と思ってTwitterで「妊婦さん、塩分控えめとか冷え対策であたためたりしたら熱中症になっちゃいますよ!」とつぶやいたら、すごい反響が。(こっちもみてね→こんな季節に「塩分ひかえめに」?

妊婦を見かけると友達や親世代の人から「冷やしちゃダメよ」と挨拶代わりに言われるそうですが、なかでも「そういう指導を助産師に受けた」「次に靴下はかずに来たら診察しないからねって言われた」「赤ちゃんが逆子なのはアイスクリームを食べたせいだって言われた」などと、驚愕の

出所は医療従事者かよ!

という事実が判明。

一般的にですけど、「冷やしてはだめ」「冷やすとこんなこわいことが」という「指導」を妊婦さんにするのは医師より助産師に多いと思います。
「冷え」という概念は東洋医学的なもので、ひどい冷え性の私からすると、確かに冷えるといろいろ調子が悪いことは自覚します。しかし、中国4千年の歴史の(?)本物の東洋医学では本当に「素足だと難産」「冷たいもので逆子」ってことになってるんですかね?
そういう指導にどこまで根拠があるのか現場でそういう指導をしている助産師と何度か議論をしましたが、「そういう言われているから」など納得できる説明をしてもらえたことはありません。

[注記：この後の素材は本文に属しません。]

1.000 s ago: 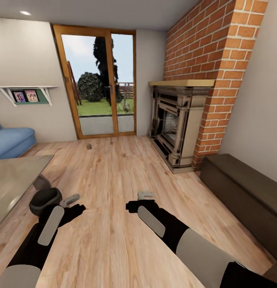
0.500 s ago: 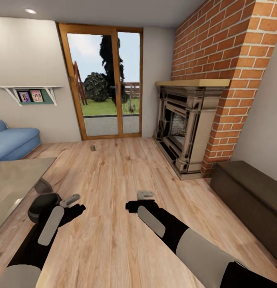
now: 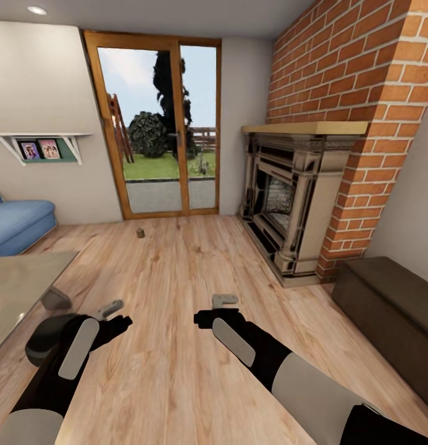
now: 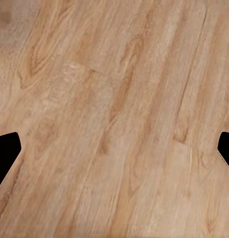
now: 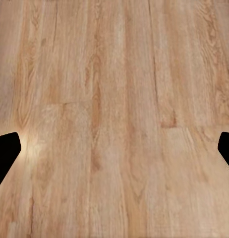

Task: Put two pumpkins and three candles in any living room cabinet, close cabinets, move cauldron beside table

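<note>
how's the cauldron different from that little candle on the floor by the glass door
The cauldron is black, round and wide; the candle is a tan stub, far smaller. The cauldron sits close by the table, partly behind the left arm; the candle stands alone, far off by the glass door. Both rest on the wood floor.

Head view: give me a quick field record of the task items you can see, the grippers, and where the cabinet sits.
candle: on the wood floor near the glass door, upright
cauldron: on the floor beside the table, partly behind the left arm
cabinet: along the right wall past the fireplace, fronts look shut
left gripper: open, empty, over bare floor
right gripper: open, empty, over bare floor
</note>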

まあイメージ的にはよくなさそうだし、どの程度冷えているかなどは客観的に評価出来ない上に、実際の健康状態と「因果関係がない」ことは患者さんには証明できないので、「そう言われればそうかな」となってしまう。悪く言えば、それさえ言っておけばもっともらしい指導になります。
(でも、冷え対策をしたから妊娠できるとか安産できるとか逆子が直るとかありませんからね)

極端に冷えるとなんとなく調子は悪くなることはあるでしょうし、「気は心」のレベルで健康被害がないならそういう指導もアリなのかもしれませんが、

真夏にやると、下手したら死ぬよ?

ということも認識しておいて欲しいですね。
日本の妊婦さんはそういうところで真面目な人が多いですから。

妊婦さんに限らず、クーラーがんがんの部屋と体温並みに暑い屋外で、調整しやすい服装にしてくださいね。